● What the exercise asks
In the entries below, which lines run from the one containing "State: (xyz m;" to the one containing "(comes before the"? Copy exactly those lines, ends included, and no others.

● Raw data
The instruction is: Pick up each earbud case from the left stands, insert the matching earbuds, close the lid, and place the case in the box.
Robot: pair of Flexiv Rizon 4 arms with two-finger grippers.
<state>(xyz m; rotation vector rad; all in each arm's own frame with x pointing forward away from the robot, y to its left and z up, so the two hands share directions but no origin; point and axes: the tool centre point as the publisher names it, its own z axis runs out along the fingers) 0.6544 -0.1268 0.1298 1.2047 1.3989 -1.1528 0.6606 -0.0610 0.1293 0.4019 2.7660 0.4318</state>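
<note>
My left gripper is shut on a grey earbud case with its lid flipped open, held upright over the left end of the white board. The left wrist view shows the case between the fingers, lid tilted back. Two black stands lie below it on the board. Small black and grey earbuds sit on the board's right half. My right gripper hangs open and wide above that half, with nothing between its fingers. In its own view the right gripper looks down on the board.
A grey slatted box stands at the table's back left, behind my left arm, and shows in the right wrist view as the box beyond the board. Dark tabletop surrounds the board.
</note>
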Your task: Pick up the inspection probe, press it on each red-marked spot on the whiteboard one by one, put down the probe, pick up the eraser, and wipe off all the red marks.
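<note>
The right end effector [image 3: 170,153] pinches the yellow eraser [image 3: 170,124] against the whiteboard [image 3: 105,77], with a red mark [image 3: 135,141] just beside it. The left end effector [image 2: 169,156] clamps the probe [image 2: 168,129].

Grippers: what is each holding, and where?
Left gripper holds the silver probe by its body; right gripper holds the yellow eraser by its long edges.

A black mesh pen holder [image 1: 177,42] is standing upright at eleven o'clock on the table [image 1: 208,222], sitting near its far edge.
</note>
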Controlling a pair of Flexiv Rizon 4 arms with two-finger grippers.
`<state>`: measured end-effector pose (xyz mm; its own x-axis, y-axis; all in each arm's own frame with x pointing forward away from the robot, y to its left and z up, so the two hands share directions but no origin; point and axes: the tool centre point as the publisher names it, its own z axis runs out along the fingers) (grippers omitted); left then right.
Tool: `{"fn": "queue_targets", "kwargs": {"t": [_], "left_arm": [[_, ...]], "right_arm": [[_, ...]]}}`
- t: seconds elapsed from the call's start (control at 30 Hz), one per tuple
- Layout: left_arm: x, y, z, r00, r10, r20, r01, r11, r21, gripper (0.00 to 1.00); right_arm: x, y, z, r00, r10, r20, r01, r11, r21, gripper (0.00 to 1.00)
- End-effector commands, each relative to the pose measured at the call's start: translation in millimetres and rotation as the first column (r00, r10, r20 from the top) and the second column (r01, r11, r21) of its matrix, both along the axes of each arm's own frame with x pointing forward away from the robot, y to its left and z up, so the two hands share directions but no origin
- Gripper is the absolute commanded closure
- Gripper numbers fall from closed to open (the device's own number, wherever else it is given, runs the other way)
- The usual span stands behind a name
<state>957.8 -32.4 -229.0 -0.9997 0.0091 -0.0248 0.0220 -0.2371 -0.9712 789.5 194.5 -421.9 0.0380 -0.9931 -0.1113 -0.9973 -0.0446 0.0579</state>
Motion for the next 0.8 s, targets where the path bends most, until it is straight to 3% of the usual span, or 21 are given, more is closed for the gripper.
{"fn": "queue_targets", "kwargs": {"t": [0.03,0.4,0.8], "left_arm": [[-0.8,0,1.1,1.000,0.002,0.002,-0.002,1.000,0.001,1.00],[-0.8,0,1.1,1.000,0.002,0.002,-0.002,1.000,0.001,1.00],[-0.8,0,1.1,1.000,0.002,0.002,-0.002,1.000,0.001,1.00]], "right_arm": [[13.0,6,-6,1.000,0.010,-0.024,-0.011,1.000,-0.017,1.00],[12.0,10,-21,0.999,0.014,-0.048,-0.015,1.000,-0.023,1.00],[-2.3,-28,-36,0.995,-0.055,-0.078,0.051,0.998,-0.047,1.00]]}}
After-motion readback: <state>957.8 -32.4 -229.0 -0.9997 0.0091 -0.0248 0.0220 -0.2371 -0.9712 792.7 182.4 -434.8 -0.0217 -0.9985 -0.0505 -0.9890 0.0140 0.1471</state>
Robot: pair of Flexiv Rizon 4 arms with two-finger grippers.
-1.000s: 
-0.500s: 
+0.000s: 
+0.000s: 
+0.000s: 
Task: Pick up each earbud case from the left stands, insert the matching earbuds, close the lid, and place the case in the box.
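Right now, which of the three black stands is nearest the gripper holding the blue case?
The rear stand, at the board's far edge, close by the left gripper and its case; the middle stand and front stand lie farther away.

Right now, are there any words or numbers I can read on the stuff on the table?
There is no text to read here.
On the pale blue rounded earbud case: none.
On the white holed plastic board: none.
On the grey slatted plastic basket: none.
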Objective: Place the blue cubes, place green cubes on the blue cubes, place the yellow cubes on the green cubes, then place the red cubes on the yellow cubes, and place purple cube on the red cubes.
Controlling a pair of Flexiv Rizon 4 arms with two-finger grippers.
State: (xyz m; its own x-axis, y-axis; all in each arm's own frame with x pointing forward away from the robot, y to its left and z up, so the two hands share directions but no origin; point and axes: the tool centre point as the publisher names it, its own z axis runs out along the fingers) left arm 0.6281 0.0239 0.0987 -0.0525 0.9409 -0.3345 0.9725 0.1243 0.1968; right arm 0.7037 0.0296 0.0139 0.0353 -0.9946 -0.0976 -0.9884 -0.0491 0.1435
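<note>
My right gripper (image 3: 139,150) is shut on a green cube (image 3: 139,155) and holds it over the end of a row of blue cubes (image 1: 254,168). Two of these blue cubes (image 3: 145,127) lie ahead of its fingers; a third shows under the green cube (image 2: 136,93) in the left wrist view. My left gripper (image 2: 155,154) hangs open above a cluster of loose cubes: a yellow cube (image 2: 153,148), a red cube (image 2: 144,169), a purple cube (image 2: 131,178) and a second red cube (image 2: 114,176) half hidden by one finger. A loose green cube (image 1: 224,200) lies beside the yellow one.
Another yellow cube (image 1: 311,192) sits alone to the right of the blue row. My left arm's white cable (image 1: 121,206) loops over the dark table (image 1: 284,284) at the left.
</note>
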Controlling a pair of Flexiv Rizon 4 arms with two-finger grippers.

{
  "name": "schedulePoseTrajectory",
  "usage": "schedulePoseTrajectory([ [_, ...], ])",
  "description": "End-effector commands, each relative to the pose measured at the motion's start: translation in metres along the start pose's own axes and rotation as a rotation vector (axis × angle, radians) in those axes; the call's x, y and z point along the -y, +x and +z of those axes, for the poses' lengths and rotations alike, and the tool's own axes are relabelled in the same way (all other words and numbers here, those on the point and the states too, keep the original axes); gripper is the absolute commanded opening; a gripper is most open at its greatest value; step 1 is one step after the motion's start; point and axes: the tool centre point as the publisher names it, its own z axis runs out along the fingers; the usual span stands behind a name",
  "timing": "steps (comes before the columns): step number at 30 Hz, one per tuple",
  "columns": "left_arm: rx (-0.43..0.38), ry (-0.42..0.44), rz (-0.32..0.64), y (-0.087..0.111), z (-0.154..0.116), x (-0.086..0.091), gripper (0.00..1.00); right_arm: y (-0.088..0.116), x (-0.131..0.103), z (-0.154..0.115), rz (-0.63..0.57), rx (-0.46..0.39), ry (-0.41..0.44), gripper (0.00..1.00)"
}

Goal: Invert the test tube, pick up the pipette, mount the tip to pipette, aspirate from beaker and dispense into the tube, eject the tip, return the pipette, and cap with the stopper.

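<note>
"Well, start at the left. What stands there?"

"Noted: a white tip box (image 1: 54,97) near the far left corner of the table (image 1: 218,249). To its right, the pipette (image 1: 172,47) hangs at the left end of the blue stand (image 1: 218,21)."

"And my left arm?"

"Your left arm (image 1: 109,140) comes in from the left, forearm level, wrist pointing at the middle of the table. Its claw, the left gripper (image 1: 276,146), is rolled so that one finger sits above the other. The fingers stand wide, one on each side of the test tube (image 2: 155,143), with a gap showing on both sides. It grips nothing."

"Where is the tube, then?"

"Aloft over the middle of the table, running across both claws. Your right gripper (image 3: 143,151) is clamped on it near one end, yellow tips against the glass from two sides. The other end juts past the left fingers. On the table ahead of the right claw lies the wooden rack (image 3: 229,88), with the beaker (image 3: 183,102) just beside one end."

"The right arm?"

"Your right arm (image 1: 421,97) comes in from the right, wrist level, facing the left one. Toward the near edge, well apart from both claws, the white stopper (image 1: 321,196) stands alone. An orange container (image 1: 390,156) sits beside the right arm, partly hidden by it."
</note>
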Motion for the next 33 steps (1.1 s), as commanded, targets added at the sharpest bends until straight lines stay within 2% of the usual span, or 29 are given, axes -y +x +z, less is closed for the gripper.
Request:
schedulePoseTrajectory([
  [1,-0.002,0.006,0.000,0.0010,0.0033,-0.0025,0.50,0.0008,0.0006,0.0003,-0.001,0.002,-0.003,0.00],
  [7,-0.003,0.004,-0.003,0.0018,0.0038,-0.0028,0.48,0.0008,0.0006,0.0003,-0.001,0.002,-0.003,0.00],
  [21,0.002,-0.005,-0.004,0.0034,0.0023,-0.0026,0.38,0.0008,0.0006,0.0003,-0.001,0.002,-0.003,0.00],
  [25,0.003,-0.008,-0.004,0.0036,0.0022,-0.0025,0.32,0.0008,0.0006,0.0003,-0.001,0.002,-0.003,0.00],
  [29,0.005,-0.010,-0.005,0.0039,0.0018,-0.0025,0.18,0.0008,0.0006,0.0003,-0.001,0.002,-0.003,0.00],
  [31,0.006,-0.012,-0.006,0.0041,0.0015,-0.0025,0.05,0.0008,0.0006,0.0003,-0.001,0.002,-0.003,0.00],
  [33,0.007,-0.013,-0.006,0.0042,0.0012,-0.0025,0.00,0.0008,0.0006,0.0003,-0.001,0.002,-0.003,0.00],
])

● Answer space
State: (xyz m; its own x-axis, y-axis; all in each arm's own frame with x pointing forward away from the robot, y to its left and z up, so the two hands share directions but no origin; point and axes: the tool centre point as the publisher names it, its own z axis runs out along the fingers) left arm 0.6281 0.0239 0.0987 -0.0525 0.9409 -0.3345 0.9725 0.1243 0.1968; right arm 0.7037 0.0296 0.0139 0.0353 -0.9946 -0.0976 -0.9884 -0.0491 0.1435
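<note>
My right gripper (image 3: 139,150) is shut on a green cube (image 3: 139,155) and holds it over the end of a row of blue cubes (image 1: 254,168). Two of these blue cubes (image 3: 145,127) lie ahead of its fingers; a third shows under the green cube (image 2: 136,93) in the left wrist view. My left gripper (image 2: 155,154) hangs open above a cluster of loose cubes: a yellow cube (image 2: 153,148), a red cube (image 2: 144,169), a purple cube (image 2: 131,178) and a second red cube (image 2: 114,176) half hidden by one finger. A loose green cube (image 1: 224,200) lies beside the yellow one.
Another yellow cube (image 1: 311,192) sits alone to the right of the blue row. My left arm's white cable (image 1: 121,206) loops over the dark table (image 1: 284,284) at the left.
</note>
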Controlling a pair of Flexiv Rizon 4 arms with two-finger grippers.

{
  "name": "schedulePoseTrajectory",
  "usage": "schedulePoseTrajectory([ [_, ...], ])",
  "description": "End-effector commands, each relative to the pose measured at the motion's start: translation in metres along the start pose's own axes and rotation as a rotation vector (axis × angle, radians) in those axes; the call's x, y and z point along the -y, +x and +z of those axes, for the poses' lengths and rotations alike, and the tool's own axes are relabelled in the same way (all other words and numbers here, those on the point and the states too, keep the original axes); gripper is the absolute commanded opening; a gripper is most open at its greatest value; step 1 is one step after the motion's start; point and axes: the tool centre point as the publisher names it, its own z axis runs out along the fingers; the usual span stands behind a name",
  "timing": "steps (comes before the columns): step number at 30 Hz, one per tuple",

The output is complete as shown.